No ‘one-size-fits-all’ solution for education


The children of Ulster are not a political football. Their education is not the plaything of the Assembly.

UNESCO claims that 57 million children worldwide do not have access to education. UNICEF puts that figure even higher at 61 million. In our world education is not a right; it remains a privilege. It is a precious thing. It demands safeguarding. It is not a rope to play tug-of-war with in the political playground.

Of course, in our world there are many factors that play a part in excluding children (especially girls) from education – poverty, pressure to work and earn a wage from a very young age, social attitudes, and cultural influences, to name but a few.

Attitudes, as we know only too well, are as difficult to change as economics. In many countries more often than not it is in school that children, for the first time, experience what a protected environment is, and how much value they have as an individual. They will have their first experience of running water, of sanitation including separate toilet facilities for boys and girls, and of hygiene. Basic everyday norms for our children, yet when we consider these things, we are sharply reminded of how vast the meaning of education is.
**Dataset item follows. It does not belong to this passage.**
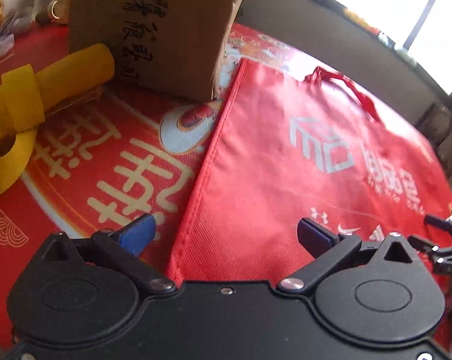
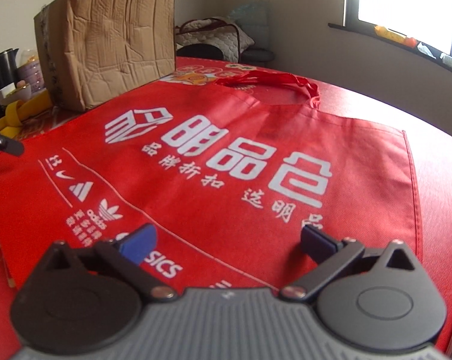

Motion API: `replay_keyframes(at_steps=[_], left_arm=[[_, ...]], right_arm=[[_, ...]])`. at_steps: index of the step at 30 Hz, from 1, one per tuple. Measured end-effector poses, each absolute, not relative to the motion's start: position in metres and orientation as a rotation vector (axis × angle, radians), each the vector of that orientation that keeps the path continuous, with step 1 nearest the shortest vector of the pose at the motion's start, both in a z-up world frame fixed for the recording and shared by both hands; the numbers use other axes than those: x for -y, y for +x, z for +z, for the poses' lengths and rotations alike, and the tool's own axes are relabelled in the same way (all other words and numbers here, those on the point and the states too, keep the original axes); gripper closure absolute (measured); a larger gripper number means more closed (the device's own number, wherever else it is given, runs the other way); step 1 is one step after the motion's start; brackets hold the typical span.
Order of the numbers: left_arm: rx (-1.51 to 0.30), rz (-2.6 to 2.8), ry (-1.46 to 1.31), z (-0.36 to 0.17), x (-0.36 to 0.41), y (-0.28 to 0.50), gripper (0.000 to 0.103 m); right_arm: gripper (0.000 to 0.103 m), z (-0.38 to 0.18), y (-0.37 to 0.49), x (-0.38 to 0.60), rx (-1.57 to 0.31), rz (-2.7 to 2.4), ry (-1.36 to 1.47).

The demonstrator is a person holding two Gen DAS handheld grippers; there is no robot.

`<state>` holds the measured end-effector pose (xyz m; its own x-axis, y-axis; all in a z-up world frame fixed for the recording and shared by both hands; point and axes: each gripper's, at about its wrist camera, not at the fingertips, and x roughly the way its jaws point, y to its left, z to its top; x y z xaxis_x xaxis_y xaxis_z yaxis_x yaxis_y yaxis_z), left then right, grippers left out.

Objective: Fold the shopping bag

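Both claws stand released, and I hold nothing yet. My left claw (image 1: 226,234) hovers over the bag's (image 1: 301,165) long left edge near the bottom corner, one finger above the cloth of the counter (image 1: 90,186) and the other above the bag. My right claw (image 2: 226,240) hangs over the bottom part of the same bag, its fingers spread wide above the printed logos.

Spread flat on the red printed counter, the bag shows its white lettering upward, with its handles (image 2: 271,79) at the far end, toward the window. Nothing is folded yet, so I judge the task is at its beginning: I am placing myself for the first fold.

For the next move I think one claw must pinch an edge and the other must press the cloth so it does not slide. It looks like thin non-woven fabric with a fine woven pattern and stitched hems, soft and light, so it may wrinkle or drag.

A creased cardboard box (image 2: 111,45) stands just beside the bag's far left corner, and yellow tape rolls (image 1: 15,120) lie further left.
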<state>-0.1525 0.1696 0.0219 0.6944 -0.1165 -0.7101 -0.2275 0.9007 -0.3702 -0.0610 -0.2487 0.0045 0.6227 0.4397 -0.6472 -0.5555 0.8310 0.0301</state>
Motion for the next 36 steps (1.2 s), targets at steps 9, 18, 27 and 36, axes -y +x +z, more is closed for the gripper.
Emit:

Currently, feelings are running higher than ever regarding our education system. It seems that the importance of listening is being ignored, and were we not taught that hearing and listening are two completely different things?

Sometimes the best place to start is by listening to ourselves. Listening to how encumbered we have become by our own opinions, by our power that can force a result, by our arrogant dismissiveness of others.

What about listening to the evidence of what our education system has delivered to date; of what the parents of our children are saying; of what those at the coalface, tasked with teaching, are saying? What about pinning back our ears so that we hear more than just their flap, flap, flapping?

There is no “one-size-fits-all” in education. Personality, talent, ability and character are all aspects of a child’s potential being fulfilled. So too are a variety of pathways for them to have access to. But a pathway that has been proved is better than one that is experimental. Why would we herd our children along a road that neither their parents nor their teachers trust? Why would we insist in untried medicine when there is no new superbug to fight? Cleverness is one thing, horse sense is another. Sometimes politicians can be too clever by half. Sometimes they can also be too greedy, robbing departments of their teeth in order to repair their own wobbly dentures. But ill-fitting dentures make things hard to digest.